Abbandona la materia nei primi anni Settanta e ritorna alla pittura con la presenza del segno quale costante modulare, successivamente motivo conduttore di un’analisi pittorica al limite della percezione. Ma la materia, elemento centrale della sua ricerca, riappare nel 1977 riproponendo un nuovo ciclo di ferro. In un contino dialogo con se stesso, di profondo disagio esistenziale, l’artista diviene attento al recupero del passato storico, della storia dell’arte, del citazionismo e, in una sorta di comparazione con l’opera d’arte (Masaccio-Giotto, ecc.) ne dimostra le affinità coloristiche; il segno, enunciato ai margini su fondi neri, diviene ora solitario testimone di una profonda “rivisitazione”, interprete del cambiamento post-moderno in atto.

Un rapporto con la cultura della storia che nel 1979, in Rivisitazione del vissuto,  si caratterizza con riproduzione dell’opera (Giotto, Masaccio, Piero della Francesca) su tela sensibile e copertura di colore e velatura, e stesura successiva del segno (arco) su tutta la superficie (nel 1978 aveva momentaneamente abolito l’immagine con esclusiva citazione dell’opera alla quale si riferiva nella risoluzione pittorica).

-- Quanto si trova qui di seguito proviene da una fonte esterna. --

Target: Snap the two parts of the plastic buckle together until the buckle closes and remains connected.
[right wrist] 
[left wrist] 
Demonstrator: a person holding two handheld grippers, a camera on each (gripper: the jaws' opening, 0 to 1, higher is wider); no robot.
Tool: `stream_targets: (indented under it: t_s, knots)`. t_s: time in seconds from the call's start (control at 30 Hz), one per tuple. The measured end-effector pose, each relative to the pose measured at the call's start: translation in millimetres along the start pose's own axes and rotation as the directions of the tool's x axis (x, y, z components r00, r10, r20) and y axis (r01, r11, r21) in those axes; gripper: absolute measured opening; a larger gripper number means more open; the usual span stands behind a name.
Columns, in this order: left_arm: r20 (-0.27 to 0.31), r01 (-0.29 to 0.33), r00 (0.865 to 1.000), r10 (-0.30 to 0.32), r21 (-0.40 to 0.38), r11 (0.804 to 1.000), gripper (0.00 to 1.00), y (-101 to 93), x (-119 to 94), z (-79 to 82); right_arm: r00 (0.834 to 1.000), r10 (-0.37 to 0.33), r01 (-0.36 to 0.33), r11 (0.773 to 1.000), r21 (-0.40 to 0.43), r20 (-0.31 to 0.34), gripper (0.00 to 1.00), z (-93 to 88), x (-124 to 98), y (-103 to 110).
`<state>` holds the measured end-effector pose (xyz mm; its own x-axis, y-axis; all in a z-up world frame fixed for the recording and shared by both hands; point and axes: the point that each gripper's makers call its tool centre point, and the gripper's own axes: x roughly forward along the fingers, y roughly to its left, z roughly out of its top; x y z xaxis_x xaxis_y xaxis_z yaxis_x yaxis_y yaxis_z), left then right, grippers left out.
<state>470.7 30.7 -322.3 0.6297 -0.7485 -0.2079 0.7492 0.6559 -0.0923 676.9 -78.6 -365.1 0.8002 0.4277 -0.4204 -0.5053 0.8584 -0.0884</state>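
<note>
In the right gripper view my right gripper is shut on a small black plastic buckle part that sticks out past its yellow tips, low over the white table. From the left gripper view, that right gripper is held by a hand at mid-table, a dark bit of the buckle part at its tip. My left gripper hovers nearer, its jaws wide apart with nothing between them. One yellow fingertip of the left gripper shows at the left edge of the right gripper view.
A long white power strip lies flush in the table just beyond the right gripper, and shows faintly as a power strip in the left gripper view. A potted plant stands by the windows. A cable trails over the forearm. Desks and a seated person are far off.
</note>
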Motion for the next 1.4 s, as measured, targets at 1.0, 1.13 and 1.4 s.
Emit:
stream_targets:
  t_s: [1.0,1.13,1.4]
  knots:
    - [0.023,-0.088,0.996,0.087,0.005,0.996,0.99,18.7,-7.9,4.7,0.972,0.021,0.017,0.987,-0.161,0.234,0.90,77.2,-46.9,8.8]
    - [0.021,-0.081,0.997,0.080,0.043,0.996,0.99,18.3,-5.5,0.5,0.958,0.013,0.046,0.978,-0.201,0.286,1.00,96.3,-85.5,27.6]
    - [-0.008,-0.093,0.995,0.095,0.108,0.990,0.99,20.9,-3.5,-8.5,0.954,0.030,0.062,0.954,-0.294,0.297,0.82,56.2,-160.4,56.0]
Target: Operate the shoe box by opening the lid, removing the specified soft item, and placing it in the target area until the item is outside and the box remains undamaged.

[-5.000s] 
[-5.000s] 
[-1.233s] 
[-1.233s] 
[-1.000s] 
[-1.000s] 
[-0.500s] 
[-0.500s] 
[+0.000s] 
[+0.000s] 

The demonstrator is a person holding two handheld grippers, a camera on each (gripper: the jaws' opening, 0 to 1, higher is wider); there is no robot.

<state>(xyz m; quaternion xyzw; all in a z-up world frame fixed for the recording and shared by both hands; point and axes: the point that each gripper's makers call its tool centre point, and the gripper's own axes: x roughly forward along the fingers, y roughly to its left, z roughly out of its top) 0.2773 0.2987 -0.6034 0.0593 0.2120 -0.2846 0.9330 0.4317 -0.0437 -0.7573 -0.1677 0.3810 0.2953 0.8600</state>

Gli anni Ottanta ritrovano Lupinacci attento a coniugare materia e pittura attraverso l’uso dei sugheri i cui il sottile gioco delle “trasparenze” riappare come motivo dominante della acuta sensibilità dell’artista, sempre ormai più attento a tessere un vocabolario linguistico in cui materia e pittura, memoria e storia, moderno e post-moderno sono elementi di una stessa costante dialettica.

Costante dialettica che nel 1983 costruisce il nuovo ciclo Etruria, dipinti di chiara sensibilità cromatica, di sensitiva atmosfera mediterranea in cui a volte l’uso sapiente della materia (il sughero) diviene elemento propulsore di un’unità espressiva cristallina. Un atteggiamento sperimentale, di verifica, di analisi del fare arte che porta Lupinacci anche in questa metà degli anno Ottanta al ritorno alla pittura, una pittura sempre più felicemente e coerentemente mediterranea.